As part of this research, the company is releasing the dataset, as well as some pre-trained models trained on it. “We intend for these resources to form a foundation for X-embodiment research in robot learning,” the researchers write.

What the dataset is: Open X-Embodiment consists of data taken from “22 robot embodiments, demonstrating more than 500 skills and 150,000 tasks across more than 1 million episodes.” The robots used in this dataset vary from single robot arms to bi-manual robots and quadrupeds. “The dataset was constructed by pooling 60 existing robot datasets from 34 robotic research labs around the world and converting them into a consistent data format for easy download and usage.”

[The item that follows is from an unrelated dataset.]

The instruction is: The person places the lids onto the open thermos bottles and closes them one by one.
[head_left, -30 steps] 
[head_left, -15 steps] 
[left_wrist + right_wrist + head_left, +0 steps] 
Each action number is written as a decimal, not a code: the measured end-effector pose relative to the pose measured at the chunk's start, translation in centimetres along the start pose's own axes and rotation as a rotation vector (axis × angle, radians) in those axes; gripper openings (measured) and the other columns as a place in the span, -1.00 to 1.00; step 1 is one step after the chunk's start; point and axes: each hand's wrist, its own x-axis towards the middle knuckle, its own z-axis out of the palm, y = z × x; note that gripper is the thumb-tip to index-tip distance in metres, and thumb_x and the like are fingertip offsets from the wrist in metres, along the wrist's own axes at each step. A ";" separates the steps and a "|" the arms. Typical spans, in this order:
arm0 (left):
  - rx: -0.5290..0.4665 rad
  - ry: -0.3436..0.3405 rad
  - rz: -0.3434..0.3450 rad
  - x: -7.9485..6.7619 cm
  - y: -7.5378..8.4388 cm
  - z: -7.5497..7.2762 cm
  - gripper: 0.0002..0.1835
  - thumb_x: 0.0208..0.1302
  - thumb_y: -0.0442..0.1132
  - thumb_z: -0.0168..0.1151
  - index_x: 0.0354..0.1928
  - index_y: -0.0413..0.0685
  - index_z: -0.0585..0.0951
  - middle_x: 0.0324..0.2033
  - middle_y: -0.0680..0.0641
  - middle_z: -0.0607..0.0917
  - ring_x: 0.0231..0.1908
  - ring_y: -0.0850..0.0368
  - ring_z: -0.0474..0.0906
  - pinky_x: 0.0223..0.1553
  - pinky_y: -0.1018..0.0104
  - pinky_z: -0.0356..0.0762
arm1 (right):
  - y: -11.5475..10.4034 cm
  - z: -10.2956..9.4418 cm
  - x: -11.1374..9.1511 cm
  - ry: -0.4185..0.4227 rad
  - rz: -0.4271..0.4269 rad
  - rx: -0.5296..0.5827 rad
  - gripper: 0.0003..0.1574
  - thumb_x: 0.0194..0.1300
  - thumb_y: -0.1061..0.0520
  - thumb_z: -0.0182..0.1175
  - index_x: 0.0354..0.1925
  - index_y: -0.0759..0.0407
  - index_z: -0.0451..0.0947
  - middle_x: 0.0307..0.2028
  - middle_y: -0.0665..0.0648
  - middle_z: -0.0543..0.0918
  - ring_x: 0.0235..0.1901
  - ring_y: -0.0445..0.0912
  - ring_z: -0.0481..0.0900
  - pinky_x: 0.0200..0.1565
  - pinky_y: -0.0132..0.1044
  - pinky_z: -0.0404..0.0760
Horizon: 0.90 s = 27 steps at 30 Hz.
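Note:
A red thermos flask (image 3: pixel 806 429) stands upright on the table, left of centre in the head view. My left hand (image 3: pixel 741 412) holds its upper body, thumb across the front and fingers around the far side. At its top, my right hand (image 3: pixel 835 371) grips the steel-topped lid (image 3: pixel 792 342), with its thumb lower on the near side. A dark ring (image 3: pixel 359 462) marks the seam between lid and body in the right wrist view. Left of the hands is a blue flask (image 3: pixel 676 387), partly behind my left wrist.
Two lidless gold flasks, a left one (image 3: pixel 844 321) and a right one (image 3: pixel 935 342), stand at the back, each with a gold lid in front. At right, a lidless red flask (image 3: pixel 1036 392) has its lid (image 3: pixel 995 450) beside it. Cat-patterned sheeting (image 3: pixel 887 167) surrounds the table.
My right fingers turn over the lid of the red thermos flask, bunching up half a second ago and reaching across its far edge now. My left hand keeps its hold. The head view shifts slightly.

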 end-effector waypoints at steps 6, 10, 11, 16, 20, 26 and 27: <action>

Want better performance? Train your models on heterogeneous data: DeepMind trains some models atop two existing large-scale robot models, RT-1, a robotic control model, and RT-2, a vision-language action model. RT-2 is a significantly larger model than RT-1. The researchers make two interesting discoveries:

High-capacity models can get better in-distribution performance with heterogenous data: In tests, they find that RT-2-X (55B parameter) models significantly outperform smaller capacity models on in-distribution tests, “suggesting that X-robot training can improve performance in the data-rich domains, but only when utilizing a sufficiently high-capacity architecture.”
Heterogeneous data can help with out-of-distribution generalization: Models trained on Open X-Embodiment data significantly outperform models trained on single-robot data when it comes to handling out-of-distribution tasks. “Our results suggest that co-training with data from other platforms imbues the RT-2-X controller with additional skills for the platform that are not present in that platform’s original dataset.” Here, again, a high-capacity model is important “the 55B model has significantly higher success rate in the Emergent Skills compared to the 5B model,” they write.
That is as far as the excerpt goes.